Manypeople these days have heard of the name “Licorice” because of the various CHEWY rope-like flavored confectionaries or candies that are widely available these days and taste amazingly sweet. However, most of these people have never paid attention to what these candies are made of. The fact is that these candies contain the extract from Licorice roots. The Licorice roots are yielded from the Licorice or the Glycyrrhiza glabra plant. The extract from these roots has been used from quite a long time, both as a food ingredient and as an herbal remedy.

However, the Licorice root also has a derivative form known as deglycyrrhizinated or DGL Licorice. Both of these products offer numerous benefits and when taken under medical supervision they can effectively help in treating a variety of medical ailments.

Licorice plants originate from the Middle East, where harvesters peel the root out of the plant, dry them, cut them and eventually the Licorice roots arrive in other countries. Glycyrrhetic acid, cumestan derivatives, hydroxycoumarins, isoflavonoids, triterpene saponins, etc. are some of the active constituents contained in regular Licorice roots. One problem with using Licorice roots was that it was generally recommended that people use the extract from the root only under medical supervision. This was mostly because of the Glycyrrhetic acid contained in the root.

Thus, while DGL Licorice is indeed derived from Licorice root, however, glycyrrhetic acid is removed during the preparation of DGL. Therefore, this form of Licorice can be consumed much more safely without any worries. Furthermore, ulcers the esophagus, in the mouth and the stomach lining in the small intestine are more effectively treated with this derivative form of Licorice. DGL Licorice is presently widely available as chewable tablets, mouthwashes and even teas; therefore, people have a few choices as to how they want to take the derivative extract that comes from the root of the Licorice herb.

DGL is actually an effective treatment for digestive problems like heartburn and GERD or gastroesophageal reflux disease, ulcer, etc. What makes this derivative extract so beneficial is that the protective factors of the digestive system are accelerated and/or stimulated by its mechanism as a result of which the internal lining of the intestines in the stomach are protected against the formation of ulcer. Unlike typical antacids and anti-inflammatory drugs that basically neutralize or suppress gastric acid, the DGL extract functions quite differently.
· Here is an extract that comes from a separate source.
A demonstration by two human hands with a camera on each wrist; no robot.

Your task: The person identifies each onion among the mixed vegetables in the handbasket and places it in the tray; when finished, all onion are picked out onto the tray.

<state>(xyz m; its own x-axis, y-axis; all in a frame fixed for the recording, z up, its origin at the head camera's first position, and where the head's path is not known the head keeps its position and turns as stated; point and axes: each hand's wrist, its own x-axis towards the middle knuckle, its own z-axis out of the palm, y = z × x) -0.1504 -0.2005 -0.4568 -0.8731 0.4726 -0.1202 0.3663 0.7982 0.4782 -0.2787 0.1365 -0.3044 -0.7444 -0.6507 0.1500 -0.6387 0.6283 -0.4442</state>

Apart from helping treat the mentioned digestive problems, even minor skin conditions such as carbuncles, eczema, minor cuts and wounds can also be effectively treated by applying ointments that contain DGL. Apart from being better than the regular extract obtained from the Licorice root, the DGL derivative is also far more effective anti-ulcer compound in comparison to the typical medications that are available these days. It is usually advised that DGL should be taken at least twenty minutes before meals. And usually 2 to 4, 400 mg tablets are the standard dose of DGL that can be taken for chronic cases of ulcer. Therefore, those who are considering using Licorice root extract should instead go for DGL Licorice.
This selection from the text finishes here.